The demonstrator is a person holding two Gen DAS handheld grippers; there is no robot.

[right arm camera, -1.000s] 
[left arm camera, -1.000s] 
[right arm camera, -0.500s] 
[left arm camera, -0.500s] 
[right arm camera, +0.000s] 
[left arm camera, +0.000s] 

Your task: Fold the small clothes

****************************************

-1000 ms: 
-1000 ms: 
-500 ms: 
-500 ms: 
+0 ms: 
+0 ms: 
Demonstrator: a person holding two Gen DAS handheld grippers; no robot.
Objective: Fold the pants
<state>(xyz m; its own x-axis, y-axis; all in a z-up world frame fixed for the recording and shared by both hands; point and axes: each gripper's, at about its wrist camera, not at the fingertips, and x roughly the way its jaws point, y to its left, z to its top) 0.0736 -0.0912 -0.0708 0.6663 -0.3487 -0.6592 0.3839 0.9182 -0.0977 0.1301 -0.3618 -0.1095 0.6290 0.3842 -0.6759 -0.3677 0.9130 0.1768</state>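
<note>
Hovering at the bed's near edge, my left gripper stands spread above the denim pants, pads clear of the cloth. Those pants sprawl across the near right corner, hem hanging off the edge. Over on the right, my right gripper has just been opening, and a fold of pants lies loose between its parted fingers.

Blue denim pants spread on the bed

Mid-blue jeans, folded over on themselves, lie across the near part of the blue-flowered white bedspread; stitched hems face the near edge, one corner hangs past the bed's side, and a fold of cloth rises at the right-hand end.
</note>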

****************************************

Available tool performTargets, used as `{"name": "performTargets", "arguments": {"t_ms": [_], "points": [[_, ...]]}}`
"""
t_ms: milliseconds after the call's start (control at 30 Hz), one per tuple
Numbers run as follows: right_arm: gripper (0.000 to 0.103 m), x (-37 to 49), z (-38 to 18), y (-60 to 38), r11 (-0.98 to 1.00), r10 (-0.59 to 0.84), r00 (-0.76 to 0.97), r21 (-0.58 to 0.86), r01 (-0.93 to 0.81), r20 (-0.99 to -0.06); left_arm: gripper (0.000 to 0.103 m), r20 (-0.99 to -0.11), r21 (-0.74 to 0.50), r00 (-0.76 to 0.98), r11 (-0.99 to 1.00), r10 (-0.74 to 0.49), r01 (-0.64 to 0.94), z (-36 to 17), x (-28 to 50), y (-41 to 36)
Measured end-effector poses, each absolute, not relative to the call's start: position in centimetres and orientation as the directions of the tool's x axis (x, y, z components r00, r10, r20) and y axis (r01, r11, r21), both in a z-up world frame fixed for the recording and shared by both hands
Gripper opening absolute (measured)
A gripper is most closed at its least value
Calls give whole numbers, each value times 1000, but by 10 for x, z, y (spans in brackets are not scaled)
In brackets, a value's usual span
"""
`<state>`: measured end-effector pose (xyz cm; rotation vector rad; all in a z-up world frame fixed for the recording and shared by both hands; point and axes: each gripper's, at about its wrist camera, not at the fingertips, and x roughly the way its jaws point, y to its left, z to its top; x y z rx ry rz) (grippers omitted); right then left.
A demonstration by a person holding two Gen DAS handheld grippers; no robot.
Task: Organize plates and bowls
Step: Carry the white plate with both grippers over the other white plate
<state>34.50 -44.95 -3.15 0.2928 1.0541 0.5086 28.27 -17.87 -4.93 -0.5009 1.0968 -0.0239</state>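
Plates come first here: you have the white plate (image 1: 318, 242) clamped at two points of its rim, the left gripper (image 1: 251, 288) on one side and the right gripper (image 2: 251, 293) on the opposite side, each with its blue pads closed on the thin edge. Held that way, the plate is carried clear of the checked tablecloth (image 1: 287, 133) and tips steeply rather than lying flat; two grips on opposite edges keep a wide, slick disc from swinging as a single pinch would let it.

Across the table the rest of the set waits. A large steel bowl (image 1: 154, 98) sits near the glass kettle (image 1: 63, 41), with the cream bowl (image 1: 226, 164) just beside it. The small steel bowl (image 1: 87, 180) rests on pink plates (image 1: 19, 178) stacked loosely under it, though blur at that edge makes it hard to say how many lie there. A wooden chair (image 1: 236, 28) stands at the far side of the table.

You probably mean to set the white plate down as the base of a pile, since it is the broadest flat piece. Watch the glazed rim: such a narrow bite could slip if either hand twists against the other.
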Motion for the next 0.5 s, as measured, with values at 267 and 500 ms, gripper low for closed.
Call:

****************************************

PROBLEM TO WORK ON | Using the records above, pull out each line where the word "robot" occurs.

COMPLETED TASK |
The demonstrator is a person holding two Gen DAS handheld grippers; there is no robot.
Demonstrator: a person holding two Gen DAS handheld grippers; no robot.
A demonstration by a person holding two Gen DAS handheld grippers; no robot.

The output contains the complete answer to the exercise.